### INSTRUCTIONS FOR THE TASK
Reproduce exactly, and exclusively, the lines from the line containing "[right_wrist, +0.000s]" through the final line of the listing below.

### SUPPLIED DATA
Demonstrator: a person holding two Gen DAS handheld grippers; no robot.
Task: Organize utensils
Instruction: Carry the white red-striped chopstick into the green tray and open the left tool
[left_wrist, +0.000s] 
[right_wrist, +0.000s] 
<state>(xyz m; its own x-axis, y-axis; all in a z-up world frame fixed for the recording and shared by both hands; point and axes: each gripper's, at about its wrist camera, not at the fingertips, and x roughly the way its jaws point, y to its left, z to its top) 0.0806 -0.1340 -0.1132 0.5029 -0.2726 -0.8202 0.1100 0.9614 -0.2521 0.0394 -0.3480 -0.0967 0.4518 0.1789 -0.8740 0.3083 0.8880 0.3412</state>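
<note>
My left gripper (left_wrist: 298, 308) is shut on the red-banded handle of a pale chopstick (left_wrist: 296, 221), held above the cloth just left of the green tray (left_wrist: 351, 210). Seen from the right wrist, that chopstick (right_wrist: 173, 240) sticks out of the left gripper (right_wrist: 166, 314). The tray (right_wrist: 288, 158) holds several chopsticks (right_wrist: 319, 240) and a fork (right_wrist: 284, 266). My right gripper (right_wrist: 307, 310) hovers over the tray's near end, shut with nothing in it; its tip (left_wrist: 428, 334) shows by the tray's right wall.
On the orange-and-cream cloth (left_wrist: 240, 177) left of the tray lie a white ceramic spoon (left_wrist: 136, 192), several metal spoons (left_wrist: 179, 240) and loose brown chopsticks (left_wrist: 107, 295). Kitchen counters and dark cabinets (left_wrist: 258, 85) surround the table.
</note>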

### TASK SOLUTION
[right_wrist, +0.000s] 
<state>(xyz m; its own x-axis, y-axis; all in a z-up world frame fixed for the recording and shared by both hands; point and axes: each gripper's, at about its wrist camera, not at the fingertips, and x roughly the way its jaws point, y to its left, z to its top) 0.0806 -0.1340 -0.1132 0.5029 -0.2726 -0.8202 0.1100 0.9614 -0.2521 0.0394 -0.3480 -0.0967 0.4518 0.1789 -0.8740 0.3083 0.8880 0.3412</state>
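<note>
My left gripper (left_wrist: 298, 308) is shut on the red-banded handle of a pale chopstick (left_wrist: 296, 221), held above the cloth just left of the green tray (left_wrist: 351, 210). Seen from the right wrist, that chopstick (right_wrist: 173, 240) sticks out of the left gripper (right_wrist: 166, 314). The tray (right_wrist: 288, 158) holds several chopsticks (right_wrist: 319, 240) and a fork (right_wrist: 284, 266). My right gripper (right_wrist: 307, 310) hovers over the tray's near end, shut with nothing in it; its tip (left_wrist: 428, 334) shows by the tray's right wall.
On the orange-and-cream cloth (left_wrist: 240, 177) left of the tray lie a white ceramic spoon (left_wrist: 136, 192), several metal spoons (left_wrist: 179, 240) and loose brown chopsticks (left_wrist: 107, 295). Kitchen counters and dark cabinets (left_wrist: 258, 85) surround the table.
</note>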

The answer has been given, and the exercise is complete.